====== Given material
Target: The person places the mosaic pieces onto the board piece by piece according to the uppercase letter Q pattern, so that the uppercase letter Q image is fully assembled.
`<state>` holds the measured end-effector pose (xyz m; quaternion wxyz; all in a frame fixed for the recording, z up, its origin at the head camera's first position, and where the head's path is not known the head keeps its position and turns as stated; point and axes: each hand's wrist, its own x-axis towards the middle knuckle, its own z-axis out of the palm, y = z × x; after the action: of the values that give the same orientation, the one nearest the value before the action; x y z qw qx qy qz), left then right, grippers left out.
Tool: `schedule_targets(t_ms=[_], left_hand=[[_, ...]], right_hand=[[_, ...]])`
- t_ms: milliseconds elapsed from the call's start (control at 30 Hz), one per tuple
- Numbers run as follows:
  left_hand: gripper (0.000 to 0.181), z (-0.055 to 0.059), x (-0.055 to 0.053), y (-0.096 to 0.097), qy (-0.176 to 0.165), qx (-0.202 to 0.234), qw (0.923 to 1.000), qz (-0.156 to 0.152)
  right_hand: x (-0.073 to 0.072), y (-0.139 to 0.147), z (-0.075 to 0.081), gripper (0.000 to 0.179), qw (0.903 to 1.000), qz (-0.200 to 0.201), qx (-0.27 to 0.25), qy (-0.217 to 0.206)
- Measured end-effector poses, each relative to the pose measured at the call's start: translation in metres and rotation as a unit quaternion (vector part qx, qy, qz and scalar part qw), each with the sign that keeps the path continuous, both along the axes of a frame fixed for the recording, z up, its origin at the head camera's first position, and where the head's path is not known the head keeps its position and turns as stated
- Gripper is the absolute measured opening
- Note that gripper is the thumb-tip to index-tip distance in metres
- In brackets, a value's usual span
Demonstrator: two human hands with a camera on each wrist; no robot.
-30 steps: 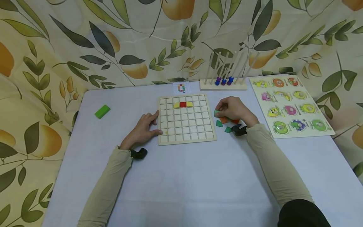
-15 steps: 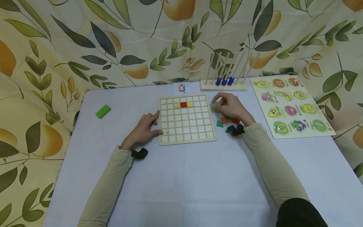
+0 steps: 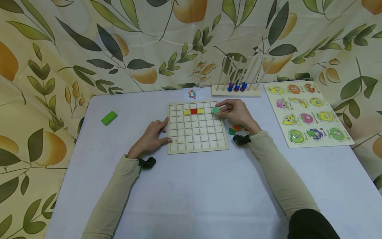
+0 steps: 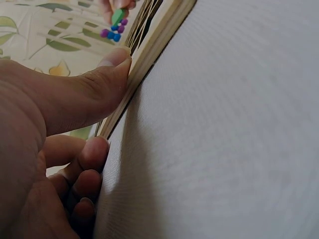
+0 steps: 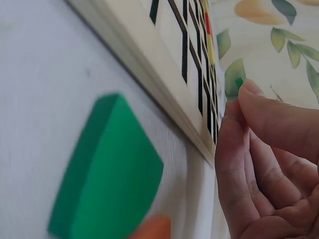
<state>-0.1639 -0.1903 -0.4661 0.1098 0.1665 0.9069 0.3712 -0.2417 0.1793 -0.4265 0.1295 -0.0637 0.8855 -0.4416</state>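
A pale wooden grid board (image 3: pixel 197 151) lies flat at the middle of the table. In its upper rows a red square tile (image 3: pixel 193 111) sits between two yellow tiles. My left hand (image 3: pixel 151 135) rests against the board's left edge, thumb and index finger spread apart and touching it. Between thumb and fingers, my right hand (image 3: pixel 237 113) pinches a green tile (image 3: pixel 215 110) over the board's upper right corner. Loose by the board's right side are another green tile (image 5: pixel 112 174) and an orange tile (image 3: pixel 236 128), partly hidden by the right wrist.
Behind the board lies a small pattern card (image 3: pixel 191 94). A wooden peg rack (image 3: pixel 235 91) with blue and purple beads stands at the back. A fruit puzzle board (image 3: pixel 283 141) lies to the right, a green block (image 3: pixel 109 118) to the left.
My right hand has lifted the green tile from the loose pieces and carried it left, over the board's upper right corner. The left hand stays at the board's edge.
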Motion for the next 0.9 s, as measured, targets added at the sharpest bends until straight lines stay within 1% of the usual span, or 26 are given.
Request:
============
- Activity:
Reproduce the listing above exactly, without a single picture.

- Task solution:
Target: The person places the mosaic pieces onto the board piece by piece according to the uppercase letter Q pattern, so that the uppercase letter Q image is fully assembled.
`<state>` holds the measured end-effector pose (xyz m; quaternion wxyz; all in a frame fixed for the recording, z up, its origin at the head camera's first position, and where the head's path is not known the head keeps its position and turns as stated; point and axes: each hand's wrist, its own x-axis towards the middle knuckle, its own z-axis out of the palm, y = z × x; after the action: of the values that give the same orientation, the one nearest the value before the action; x y z qw qx qy qz), left then right, grippers left out.
Tool: `schedule_targets(t_ms=[_], left_hand=[[_, ...]], right_hand=[[_, ...]])`
- t_ms: milliseconds elapsed from the call's start (control at 30 Hz), one per tuple
- Numbers run as follows:
  left_hand: gripper (0.000 to 0.181), z (-0.055 to 0.059), x (-0.055 to 0.053), y (-0.096 to 0.097), qy (-0.176 to 0.165), qx (-0.202 to 0.234), qw (0.923 to 1.000), qz (-0.156 to 0.152)
  right_hand: x (-0.073 to 0.072), y (-0.139 to 0.147), z (-0.075 to 0.081), gripper (0.000 to 0.179), qw (0.903 to 1.000), qz (-0.200 to 0.201), qx (-0.27 to 0.25), qy (-0.217 to 0.206)
- Measured end-effector poses, each relative to the pose measured at the call's start: translation in metres and rotation as a unit quaternion (vector part qx, qy, qz and scalar part qw), each with the sign that keeps the path continuous, both along the axes of a frame fixed for the recording, z up, its origin at the head camera's first position, and where the head's path is not known the head keeps its position and turns as stated
- Gripper is the absolute measured opening
- Note that gripper is the thumb-tip to index-tip distance in metres
- In brackets, a value's usual span
Demonstrator: two human hands with a camera on each wrist; no robot.
-30 steps: 
-15 steps: 
+0 steps: 
+0 steps: 
+0 steps: 
<state>-0.1639 -0.1903 -0.4661 0.1098 0.1665 0.9069 0.3712 -0.2417 0.1793 -0.4265 0.1295 -0.0637 0.8855 -0.4416</state>
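A pale wooden grid board (image 3: pixel 197 151) lies flat at the middle of the table. In its upper rows a red square tile (image 3: pixel 193 111) sits between two yellow tiles. My left hand (image 3: pixel 151 135) rests against the board's left edge, thumb and index finger spread apart and touching it. Between thumb and fingers, my right hand (image 3: pixel 237 113) pinches a green tile (image 3: pixel 215 110) over the board's upper right corner. Loose by the board's right side are another green tile (image 5: pixel 112 174) and an orange tile (image 3: pixel 236 128), partly hidden by the right wrist.
Behind the board lies a small pattern card (image 3: pixel 191 94). A wooden peg rack (image 3: pixel 235 91) with blue and purple beads stands at the back. A fruit puzzle board (image 3: pixel 283 141) lies to the right, a green block (image 3: pixel 109 118) to the left.
My right hand has lifted the green tile from the loose pieces and carried it left, over the board's upper right corner. The left hand stays at the board's edge.
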Motion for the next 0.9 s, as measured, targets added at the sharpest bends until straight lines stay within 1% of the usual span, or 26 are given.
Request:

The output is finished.